**Data section:**
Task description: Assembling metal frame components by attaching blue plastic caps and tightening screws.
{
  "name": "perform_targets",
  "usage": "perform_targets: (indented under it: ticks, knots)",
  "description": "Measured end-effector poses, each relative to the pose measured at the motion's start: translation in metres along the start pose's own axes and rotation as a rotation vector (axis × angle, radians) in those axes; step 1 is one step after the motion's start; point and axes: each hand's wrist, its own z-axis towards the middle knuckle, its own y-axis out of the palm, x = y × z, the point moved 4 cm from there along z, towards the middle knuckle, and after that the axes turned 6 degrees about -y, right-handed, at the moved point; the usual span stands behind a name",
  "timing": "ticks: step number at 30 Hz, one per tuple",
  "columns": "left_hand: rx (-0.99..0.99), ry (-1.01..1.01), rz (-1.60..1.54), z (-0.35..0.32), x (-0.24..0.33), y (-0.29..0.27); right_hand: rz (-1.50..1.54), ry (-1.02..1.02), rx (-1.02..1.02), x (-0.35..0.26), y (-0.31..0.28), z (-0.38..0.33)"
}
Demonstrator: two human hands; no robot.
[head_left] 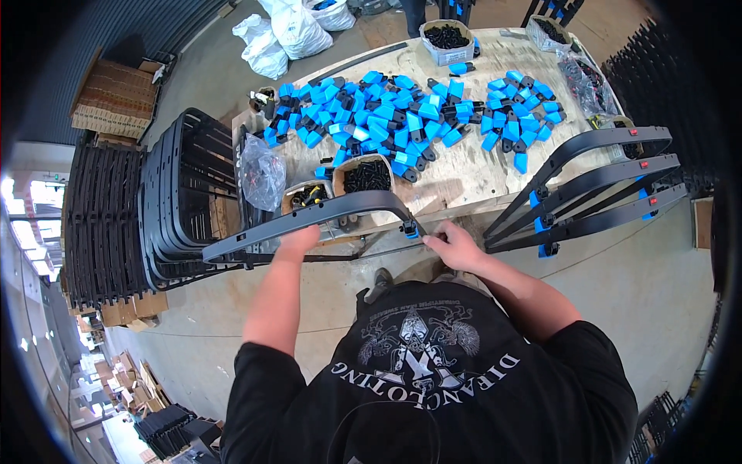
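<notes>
A curved black metal frame (309, 213) lies across in front of me, at the table's near edge. My left hand (300, 238) is closed around its lower side, with the fingertips hidden behind the bar. A small blue and black bracket (410, 230) sits at the frame's right bend. Just right of that bracket, my right hand (457, 247) is closed in a pinch, thumb against the fingers. What it pinches is too small to make out. Close behind the frame stand a box of black bolts or similar small parts (367, 176) and a box with a yellow and black tool (309, 195).
Blue and black plastic pieces (379, 116) lie heaped on the wooden table (456, 189). Several curved black frames with blue brackets (595, 193) lean at the right. More black frames (174, 201) stand stacked at the left, beside a clear plastic bag (261, 174). White sacks (290, 35) stand beyond.
</notes>
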Motion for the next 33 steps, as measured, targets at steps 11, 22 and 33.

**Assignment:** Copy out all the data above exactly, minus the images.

**Exercise output:**
Task description: Assembling metal frame components by attaching blue plastic caps and tightening screws.
{
  "name": "perform_targets",
  "usage": "perform_targets: (indented under it: ticks, knots)",
  "description": "Measured end-effector poses, each relative to the pose measured at the motion's start: translation in metres along the start pose's own axes and rotation as a rotation vector (axis × angle, radians) in those axes; step 1 is one step after the motion's start; point and axes: each hand's wrist, its own z-axis towards the middle knuckle, its own y-axis out of the palm, x = y × z, the point moved 4 cm from there along z, towards the middle knuckle, and after that the axes turned 6 degrees about -y, right-handed, at the moved point; the usual span stands behind a name",
  "timing": "ticks: step number at 30 Hz, one per tuple",
  "columns": "left_hand: rx (-0.99..0.99), ry (-1.01..1.01), rz (-1.60..1.54), z (-0.35..0.32), x (-0.24..0.33), y (-0.29..0.27); right_hand: rz (-1.50..1.54), ry (-1.02..1.02), rx (-1.02..1.02), x (-0.35..0.26), y (-0.31..0.28), z (-0.38..0.33)"
}
Demonstrator: two human hands; no robot.
[head_left] 
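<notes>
A curved black metal frame (309, 213) lies across in front of me, at the table's near edge. My left hand (300, 238) is closed around its lower side, with the fingertips hidden behind the bar. A small blue and black bracket (410, 230) sits at the frame's right bend. Just right of that bracket, my right hand (457, 247) is closed in a pinch, thumb against the fingers. What it pinches is too small to make out. Close behind the frame stand a box of black bolts or similar small parts (367, 176) and a box with a yellow and black tool (309, 195).
Blue and black plastic pieces (379, 116) lie heaped on the wooden table (456, 189). Several curved black frames with blue brackets (595, 193) lean at the right. More black frames (174, 201) stand stacked at the left, beside a clear plastic bag (261, 174). White sacks (290, 35) stand beyond.
</notes>
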Motion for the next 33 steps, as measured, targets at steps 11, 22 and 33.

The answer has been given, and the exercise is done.